PROBLEM DETAILS ▸
Copy the complete listing that follows, letter for letter.
____ DATA
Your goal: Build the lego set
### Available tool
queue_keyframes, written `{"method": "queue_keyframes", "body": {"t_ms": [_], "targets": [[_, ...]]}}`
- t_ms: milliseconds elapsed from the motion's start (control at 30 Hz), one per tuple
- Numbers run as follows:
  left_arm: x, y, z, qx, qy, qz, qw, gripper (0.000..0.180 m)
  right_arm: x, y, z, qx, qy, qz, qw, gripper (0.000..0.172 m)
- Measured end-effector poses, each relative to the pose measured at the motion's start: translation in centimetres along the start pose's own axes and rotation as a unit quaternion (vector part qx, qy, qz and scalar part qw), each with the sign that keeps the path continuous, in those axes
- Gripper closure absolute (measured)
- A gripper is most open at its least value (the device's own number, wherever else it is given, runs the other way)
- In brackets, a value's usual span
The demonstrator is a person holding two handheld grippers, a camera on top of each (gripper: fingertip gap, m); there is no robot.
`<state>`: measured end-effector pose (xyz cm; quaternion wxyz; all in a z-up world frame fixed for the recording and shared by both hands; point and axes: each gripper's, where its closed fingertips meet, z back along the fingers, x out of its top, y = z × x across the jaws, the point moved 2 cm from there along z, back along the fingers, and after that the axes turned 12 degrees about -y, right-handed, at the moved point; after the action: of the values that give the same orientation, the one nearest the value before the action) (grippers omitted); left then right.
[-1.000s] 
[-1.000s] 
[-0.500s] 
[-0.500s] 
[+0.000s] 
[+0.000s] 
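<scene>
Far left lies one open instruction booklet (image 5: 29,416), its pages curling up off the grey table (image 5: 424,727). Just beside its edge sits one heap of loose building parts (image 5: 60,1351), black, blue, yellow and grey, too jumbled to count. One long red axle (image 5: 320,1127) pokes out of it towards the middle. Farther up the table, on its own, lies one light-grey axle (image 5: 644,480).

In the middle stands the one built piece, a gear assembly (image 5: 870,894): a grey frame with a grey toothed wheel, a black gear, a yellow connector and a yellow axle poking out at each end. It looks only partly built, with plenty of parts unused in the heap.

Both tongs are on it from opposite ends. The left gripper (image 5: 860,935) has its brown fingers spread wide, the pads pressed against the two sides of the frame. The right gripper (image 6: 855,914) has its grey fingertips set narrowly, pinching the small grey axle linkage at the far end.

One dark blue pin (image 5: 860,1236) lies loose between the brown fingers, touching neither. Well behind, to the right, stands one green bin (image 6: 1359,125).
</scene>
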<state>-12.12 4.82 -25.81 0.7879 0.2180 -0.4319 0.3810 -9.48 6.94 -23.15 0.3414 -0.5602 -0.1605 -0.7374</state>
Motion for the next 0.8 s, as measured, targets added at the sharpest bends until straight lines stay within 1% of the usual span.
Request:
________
WRITTEN SOLUTION ▸
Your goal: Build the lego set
### Available tool
queue_keyframes, written `{"method": "queue_keyframes", "body": {"t_ms": [_], "targets": [[_, ...]]}}`
- t_ms: milliseconds elapsed from the motion's start (control at 30 Hz), one per tuple
- Numbers run as follows:
  left_arm: x, y, z, qx, qy, qz, qw, gripper (0.000..0.180 m)
  right_arm: x, y, z, qx, qy, qz, qw, gripper (0.000..0.172 m)
- Measured end-effector poses, each relative to the pose measured at the motion's start: translation in centimetres along the start pose's own axes and rotation as a unit quaternion (vector part qx, qy, qz and scalar part qw), each with the sign that keeps the path continuous, in those axes
- Gripper closure absolute (measured)
- A gripper is most open at its least value (the device's own number, wherever else it is given, runs the other way)
- In brackets, a value's usual span
The demonstrator is a person holding two handheld grippers, a camera on top of each (gripper: fingertip gap, m); there is no robot.
`<state>`: measured end-effector pose (xyz cm; quaternion wxyz; all in a z-up world frame fixed for the recording and shared by both hands; point and axes: each gripper's, where its closed fingertips meet, z back along the fingers, x out of its top, y = z × x across the jaws, the point moved 2 cm from there along z, back along the fingers, and after that the axes turned 12 degrees about -y, right-handed, at the moved point; after the action: of the values that give the same orientation, the one nearest the value before the action) (grippers omitted); left then right.
[-1.000s] 
[-1.000s] 
[-0.500s] 
[-0.500s] 
[+0.000s] 
[+0.000s] 
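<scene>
Far left lies one open instruction booklet (image 5: 29,416), its pages curling up off the grey table (image 5: 424,727). Just beside its edge sits one heap of loose building parts (image 5: 60,1351), black, blue, yellow and grey, too jumbled to count. One long red axle (image 5: 320,1127) pokes out of it towards the middle. Farther up the table, on its own, lies one light-grey axle (image 5: 644,480).

In the middle stands the one built piece, a gear assembly (image 5: 870,894): a grey frame with a grey toothed wheel, a black gear, a yellow connector and a yellow axle poking out at each end. It looks only partly built, with plenty of parts unused in the heap.

Both tongs are on it from opposite ends. The left gripper (image 5: 860,935) has its brown fingers spread wide, the pads pressed against the two sides of the frame. The right gripper (image 6: 855,914) has its grey fingertips set narrowly, pinching the small grey axle linkage at the far end.

One dark blue pin (image 5: 860,1236) lies loose between the brown fingers, touching neither. Well behind, to the right, stands one green bin (image 6: 1359,125).
</scene>
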<state>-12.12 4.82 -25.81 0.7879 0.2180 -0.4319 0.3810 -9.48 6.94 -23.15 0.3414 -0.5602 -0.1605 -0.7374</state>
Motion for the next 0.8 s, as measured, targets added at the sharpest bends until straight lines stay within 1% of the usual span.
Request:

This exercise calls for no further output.